> **Work instructions**: Read through the lines below and copy the ones holding the string "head".

• • • •

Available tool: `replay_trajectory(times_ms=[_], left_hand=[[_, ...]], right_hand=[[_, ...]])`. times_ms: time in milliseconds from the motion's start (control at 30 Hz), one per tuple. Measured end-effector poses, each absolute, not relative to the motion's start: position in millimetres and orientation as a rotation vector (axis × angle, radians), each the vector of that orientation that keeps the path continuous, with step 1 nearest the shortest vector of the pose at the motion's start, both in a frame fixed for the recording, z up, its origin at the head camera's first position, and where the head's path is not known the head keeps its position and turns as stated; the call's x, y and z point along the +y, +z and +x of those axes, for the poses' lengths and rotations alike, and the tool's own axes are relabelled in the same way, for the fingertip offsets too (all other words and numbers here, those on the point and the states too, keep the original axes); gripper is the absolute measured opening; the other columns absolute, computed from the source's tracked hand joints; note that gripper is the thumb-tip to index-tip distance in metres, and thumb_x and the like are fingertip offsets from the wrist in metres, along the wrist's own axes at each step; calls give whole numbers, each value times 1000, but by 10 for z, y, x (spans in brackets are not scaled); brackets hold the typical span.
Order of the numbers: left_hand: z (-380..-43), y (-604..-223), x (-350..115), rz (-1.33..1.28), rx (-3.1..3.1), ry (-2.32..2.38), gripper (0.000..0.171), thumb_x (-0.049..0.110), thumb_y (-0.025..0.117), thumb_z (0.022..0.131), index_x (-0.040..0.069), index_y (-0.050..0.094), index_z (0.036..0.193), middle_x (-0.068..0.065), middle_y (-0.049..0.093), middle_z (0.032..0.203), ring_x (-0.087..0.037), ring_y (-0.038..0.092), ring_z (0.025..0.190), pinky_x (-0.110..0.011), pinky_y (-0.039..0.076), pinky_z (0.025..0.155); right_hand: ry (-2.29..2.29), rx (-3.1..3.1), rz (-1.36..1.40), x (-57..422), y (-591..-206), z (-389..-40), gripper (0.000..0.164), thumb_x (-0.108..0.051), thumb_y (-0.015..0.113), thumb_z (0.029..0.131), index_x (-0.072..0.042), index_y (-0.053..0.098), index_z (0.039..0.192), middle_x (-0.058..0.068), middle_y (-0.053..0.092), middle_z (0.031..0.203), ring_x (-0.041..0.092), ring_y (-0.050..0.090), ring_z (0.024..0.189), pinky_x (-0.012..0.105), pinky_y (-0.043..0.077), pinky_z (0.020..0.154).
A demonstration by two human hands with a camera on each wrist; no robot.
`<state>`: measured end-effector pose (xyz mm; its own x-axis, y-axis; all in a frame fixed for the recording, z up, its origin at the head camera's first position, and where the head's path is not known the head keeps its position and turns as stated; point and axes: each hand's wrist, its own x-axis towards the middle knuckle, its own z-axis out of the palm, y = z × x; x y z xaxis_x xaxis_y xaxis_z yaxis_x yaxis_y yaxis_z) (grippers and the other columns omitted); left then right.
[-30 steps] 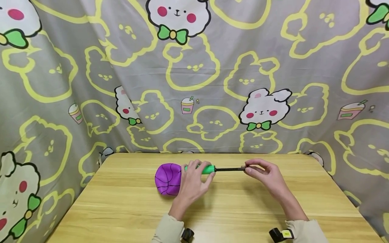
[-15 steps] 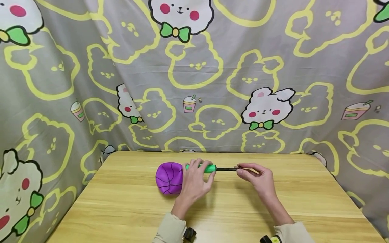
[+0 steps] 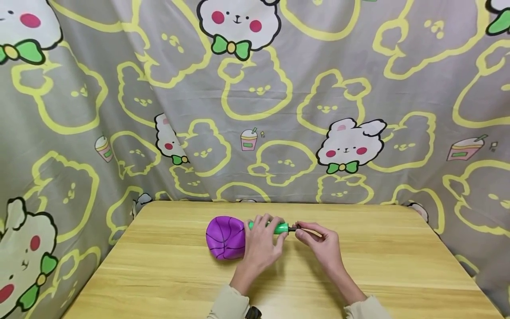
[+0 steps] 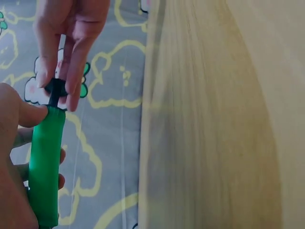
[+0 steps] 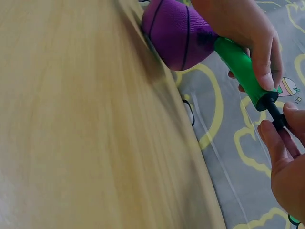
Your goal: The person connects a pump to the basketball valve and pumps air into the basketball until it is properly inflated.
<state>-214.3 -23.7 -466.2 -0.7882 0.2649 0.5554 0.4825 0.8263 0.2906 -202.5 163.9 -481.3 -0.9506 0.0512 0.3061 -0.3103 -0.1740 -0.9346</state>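
Note:
A green hand pump (image 3: 281,228) lies crosswise in my left hand (image 3: 260,241), whose fingers and thumb curl round its barrel. My right hand (image 3: 322,246) pinches the black handle (image 4: 57,87) at the end of the pump's rod. Only a short stretch of black rod (image 5: 272,109) shows between barrel and handle. At the pump's other end is a purple ball (image 3: 225,238) with black basketball lines, dented and slack in shape. In the right wrist view the ball (image 5: 174,33) meets the pump's tip, and my left hand covers part of the barrel.
The wood-grained table (image 3: 159,283) extends beneath both hands. Behind it and at both sides hangs a grey curtain (image 3: 275,128) printed with yellow outlines and white cartoon animals.
My right hand has moved left, pushing the rod into the barrel, so much less rod shows. The left hand still holds the pump beside the ball.

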Motion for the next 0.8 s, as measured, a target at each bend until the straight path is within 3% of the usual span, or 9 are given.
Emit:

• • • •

> **Task solution**:
Available tool: `replay_trajectory(times_ms=[_], left_hand=[[_, ...]], right_hand=[[_, ...]])`. times_ms: time in milliseconds from the motion's start (control at 30 Hz), one per tuple. Measured end-effector poses, each absolute, not relative to the motion's start: position in millimetres and orientation as a rotation vector (axis × angle, radians), each the vector of that orientation that keeps the path continuous, with step 1 nearest the shortest vector of the pose at the motion's start, both in a frame fixed for the recording, z up, its origin at the head camera's first position, and where the head's path is not known the head keeps its position and turns as stated; the call's x, y and z point along the +y, +z and +x of those axes, for the poses' lengths and rotations alike, and the tool's own axes are relabelled in the same way, for the fingertip offsets too (all other words and numbers here, those on the point and the states too, keep the original axes); gripper is the absolute measured opening; the other columns absolute, computed from the source's tracked hand joints; note that gripper is the thumb-tip to index-tip distance in metres, and thumb_x and the like are fingertip offsets from the wrist in metres, along the wrist's own axes at each step; calls give whole numbers, each value times 1000, but by 10 for z, y, x (spans in brackets are not scaled); brackets hold the typical span.
`<state>`: measured end-effector pose (xyz mm; its own x-axis, y-axis; all in a frame fixed for the recording, z up, its origin at the head camera's first position, and where the head's path is not known the head keeps its position and turns as stated; point and axes: each hand's wrist, its own x-axis towards the middle knuckle, its own z-axis out of the palm, y = z × x; x y z xaxis_x xaxis_y xaxis_z yaxis_x yaxis_y yaxis_z) (grippers and the other columns omitted); left then right.

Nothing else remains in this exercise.